[Directions]:
Return the opening lines of the material, word for word. End with the line that contains "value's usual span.".

◇ ◇ ◇ ◇

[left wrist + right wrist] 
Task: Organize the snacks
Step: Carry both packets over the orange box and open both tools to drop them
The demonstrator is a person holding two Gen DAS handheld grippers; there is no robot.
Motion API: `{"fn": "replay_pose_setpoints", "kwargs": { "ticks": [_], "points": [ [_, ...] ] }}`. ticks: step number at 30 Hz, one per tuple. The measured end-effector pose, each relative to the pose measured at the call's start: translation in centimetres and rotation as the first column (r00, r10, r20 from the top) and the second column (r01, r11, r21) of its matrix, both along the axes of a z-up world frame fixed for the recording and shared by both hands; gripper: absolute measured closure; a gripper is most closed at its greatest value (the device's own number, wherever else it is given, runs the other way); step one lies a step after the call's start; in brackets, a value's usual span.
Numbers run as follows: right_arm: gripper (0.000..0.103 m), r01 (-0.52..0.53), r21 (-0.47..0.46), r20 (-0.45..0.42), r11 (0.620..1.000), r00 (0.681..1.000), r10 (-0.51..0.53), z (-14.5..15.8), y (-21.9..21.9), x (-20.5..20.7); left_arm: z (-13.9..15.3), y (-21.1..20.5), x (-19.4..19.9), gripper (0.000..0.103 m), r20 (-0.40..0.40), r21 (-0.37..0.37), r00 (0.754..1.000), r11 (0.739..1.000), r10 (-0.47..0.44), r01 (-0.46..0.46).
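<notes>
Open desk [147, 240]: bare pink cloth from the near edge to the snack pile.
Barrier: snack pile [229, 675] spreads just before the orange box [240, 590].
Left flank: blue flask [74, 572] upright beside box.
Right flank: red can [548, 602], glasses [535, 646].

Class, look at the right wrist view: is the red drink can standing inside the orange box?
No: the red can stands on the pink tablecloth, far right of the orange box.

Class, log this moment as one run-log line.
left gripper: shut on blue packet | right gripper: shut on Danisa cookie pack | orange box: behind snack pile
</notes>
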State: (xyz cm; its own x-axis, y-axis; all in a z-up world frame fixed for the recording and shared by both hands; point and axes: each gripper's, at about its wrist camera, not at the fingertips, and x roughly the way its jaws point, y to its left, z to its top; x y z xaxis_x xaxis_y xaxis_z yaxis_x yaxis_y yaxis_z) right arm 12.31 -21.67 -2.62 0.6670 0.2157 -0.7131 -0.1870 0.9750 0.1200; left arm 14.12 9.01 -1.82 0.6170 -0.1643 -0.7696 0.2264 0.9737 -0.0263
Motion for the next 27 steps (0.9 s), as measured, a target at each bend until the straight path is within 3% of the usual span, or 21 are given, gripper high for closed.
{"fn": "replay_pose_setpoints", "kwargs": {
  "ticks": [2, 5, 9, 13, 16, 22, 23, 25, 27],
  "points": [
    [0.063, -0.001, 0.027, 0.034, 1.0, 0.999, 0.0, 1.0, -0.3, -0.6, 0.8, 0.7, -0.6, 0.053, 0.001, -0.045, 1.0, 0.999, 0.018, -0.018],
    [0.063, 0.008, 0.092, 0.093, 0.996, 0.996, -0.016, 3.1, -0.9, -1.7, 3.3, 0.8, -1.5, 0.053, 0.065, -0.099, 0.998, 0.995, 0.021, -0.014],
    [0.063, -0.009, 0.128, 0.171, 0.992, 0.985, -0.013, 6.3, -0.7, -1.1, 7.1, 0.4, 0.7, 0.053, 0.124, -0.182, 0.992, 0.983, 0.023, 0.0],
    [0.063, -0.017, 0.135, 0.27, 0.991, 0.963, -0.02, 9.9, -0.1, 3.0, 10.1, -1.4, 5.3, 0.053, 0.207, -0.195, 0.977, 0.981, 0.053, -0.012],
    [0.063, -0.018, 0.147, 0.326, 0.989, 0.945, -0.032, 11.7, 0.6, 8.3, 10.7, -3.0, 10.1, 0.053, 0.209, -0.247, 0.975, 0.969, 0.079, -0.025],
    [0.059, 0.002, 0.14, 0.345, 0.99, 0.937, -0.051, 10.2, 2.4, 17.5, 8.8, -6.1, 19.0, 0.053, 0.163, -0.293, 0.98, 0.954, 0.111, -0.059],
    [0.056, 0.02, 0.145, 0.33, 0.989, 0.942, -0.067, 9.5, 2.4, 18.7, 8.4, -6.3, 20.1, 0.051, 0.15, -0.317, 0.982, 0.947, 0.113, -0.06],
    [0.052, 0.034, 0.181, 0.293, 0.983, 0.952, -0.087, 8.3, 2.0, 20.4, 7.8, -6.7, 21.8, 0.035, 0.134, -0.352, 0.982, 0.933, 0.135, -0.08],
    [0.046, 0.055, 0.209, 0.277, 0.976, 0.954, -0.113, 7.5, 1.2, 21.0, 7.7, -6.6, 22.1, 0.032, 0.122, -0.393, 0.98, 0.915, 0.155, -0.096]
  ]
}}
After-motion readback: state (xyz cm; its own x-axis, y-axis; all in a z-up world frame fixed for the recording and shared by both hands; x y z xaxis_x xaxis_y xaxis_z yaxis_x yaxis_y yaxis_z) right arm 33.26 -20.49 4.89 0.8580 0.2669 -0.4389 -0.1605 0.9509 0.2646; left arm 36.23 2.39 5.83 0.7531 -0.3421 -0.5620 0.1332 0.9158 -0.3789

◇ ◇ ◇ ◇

[Answer space]:
[left wrist + right wrist] 
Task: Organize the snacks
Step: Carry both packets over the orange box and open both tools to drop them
The demonstrator is a person holding two Gen DAS handheld grippers; there is no robot.
Motion API: `{"fn": "replay_pose_setpoints", "kwargs": { "ticks": [_], "points": [ [_, ...] ] }}`. ticks: step number at 30 Hz, one per tuple. The measured end-effector pose, each relative to the pose measured at the call's start: translation in centimetres and rotation as the first column (r00, r10, r20 from the top) and the second column (r01, r11, r21) of its matrix, both along the axes of a z-up world frame fixed for the recording and shared by both hands; gripper: absolute measured closure; a gripper is most closed at its greatest value (the device's own number, wherever else it is given, runs the other way); step one lies a step after the call's start; in brackets, a value's usual span.

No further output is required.